Studio album by Banda Los Recoditos
- Released: 2010
- Genre: Banda
- Length: 26:12
- Label: Disa
- Producer: Alfonso Lizárraga

Banda Los Recoditos chronology
| Y Seguimos Enamorados (2009) | ¡Ando Bien Pedo! (2010) | A Toda Madre (2011) |

= ¡Ando Bien Pedo! =

2010 studio album by Mexican group Banda Los Recoditos

¡Ando Bien Pedo! ( in Spanish) is the title of a studio album released by regional Mexican group Banda Los Recoditos in 2010. The album became their first number-one title in the Billboard Top Latin Albums chart. The lead single of the same name peaked at number-one in the Hot Latin Songs and Regional Mexican Songs charts in the United States. Ando Bien Pedo received a nomination for Best Banda Album at the 11th Latin Grammy Awards.
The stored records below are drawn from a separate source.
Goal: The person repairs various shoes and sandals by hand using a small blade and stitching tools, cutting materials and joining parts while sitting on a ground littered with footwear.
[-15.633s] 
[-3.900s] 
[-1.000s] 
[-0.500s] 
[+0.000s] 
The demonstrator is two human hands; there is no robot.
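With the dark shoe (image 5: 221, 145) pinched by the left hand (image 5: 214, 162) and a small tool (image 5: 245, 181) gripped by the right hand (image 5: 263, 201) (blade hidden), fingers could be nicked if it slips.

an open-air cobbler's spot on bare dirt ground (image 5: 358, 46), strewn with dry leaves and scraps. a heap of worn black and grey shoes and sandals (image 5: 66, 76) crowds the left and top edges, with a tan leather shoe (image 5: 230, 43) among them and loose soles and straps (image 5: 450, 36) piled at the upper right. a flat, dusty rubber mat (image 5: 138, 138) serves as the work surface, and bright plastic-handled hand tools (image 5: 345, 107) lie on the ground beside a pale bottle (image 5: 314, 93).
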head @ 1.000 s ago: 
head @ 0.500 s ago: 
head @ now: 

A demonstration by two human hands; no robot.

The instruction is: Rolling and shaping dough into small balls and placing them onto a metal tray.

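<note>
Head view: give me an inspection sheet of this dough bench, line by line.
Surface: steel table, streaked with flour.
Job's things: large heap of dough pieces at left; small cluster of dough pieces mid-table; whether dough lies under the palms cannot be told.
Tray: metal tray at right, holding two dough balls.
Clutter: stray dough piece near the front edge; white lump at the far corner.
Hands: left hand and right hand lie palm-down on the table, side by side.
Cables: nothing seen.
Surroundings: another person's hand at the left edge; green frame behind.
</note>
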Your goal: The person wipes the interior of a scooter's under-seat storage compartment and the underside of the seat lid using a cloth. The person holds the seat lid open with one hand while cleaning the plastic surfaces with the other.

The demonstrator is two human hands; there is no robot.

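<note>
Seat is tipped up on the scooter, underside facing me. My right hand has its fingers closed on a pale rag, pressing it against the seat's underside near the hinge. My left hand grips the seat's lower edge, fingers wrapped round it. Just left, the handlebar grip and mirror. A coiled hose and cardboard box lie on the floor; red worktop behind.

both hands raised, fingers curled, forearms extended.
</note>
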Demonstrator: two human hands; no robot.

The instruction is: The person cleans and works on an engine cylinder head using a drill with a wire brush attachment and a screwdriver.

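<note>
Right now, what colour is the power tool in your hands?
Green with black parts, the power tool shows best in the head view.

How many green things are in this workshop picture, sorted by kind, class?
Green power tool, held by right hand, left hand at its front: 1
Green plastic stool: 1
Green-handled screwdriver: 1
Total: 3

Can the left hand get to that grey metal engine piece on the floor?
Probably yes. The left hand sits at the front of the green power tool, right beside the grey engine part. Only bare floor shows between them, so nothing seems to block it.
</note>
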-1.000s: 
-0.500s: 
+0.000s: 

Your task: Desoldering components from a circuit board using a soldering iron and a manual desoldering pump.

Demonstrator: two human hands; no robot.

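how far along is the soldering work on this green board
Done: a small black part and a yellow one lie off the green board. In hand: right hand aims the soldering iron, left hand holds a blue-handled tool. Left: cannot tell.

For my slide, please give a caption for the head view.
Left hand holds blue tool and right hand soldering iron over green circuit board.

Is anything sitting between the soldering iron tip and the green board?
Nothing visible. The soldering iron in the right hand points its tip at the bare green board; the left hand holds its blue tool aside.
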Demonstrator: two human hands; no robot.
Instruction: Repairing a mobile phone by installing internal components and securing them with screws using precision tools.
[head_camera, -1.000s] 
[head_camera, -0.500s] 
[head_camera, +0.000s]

The album has sold more than 550,000 copies worldwide.

Professional ratings
Review scores
| Source | Rating |
| AllMusic |  |

== Track listing ==
The information from Allmusic.

| No. | Title | Length |
|---|---|---|
| 1. | "Ando Bien Pedo" | 2:24 |
| 2. | "Extráñame" | 2:50 |
| 3. | "Cumbia del Camaroncito" | 2:33 |
| 4. | "La Escuelita" | 2:05 |
| 5. | "Tu Decisión" | 2:47 |
| 6. | "El Último Billete" | 1:56 |
| 7. | "No Te Quiero Perder" | 3:28 |
| 8. | "Del Tingo al Tango" | 2:18 |
| 9. | "Aunque Sea Por Teléfono" | 2:41 |
| 10. | "Me Gusta Me Gusta" | 3:10 |

== Charts ==

=== Weekly charts ===

| Chart (2010) | Peak position |
|---|---|
| US Billboard 200 | 87 |
| US Top Latin Albums (Billboard) | 1 |
| US Regional Mexican Albums (Billboard) | 1 |

=== Year-end charts ===

| Chart (2010) | Position |
|---|---|
| US Top Latin Albums (Billboard) | 15 |

== Sales and certifications ==

| Region | Certification | Certified units/sales |
| United States (RIAA) | Platinum (Latin) | 100,000^{^} |
^{^} Shipments figures based on certification alone.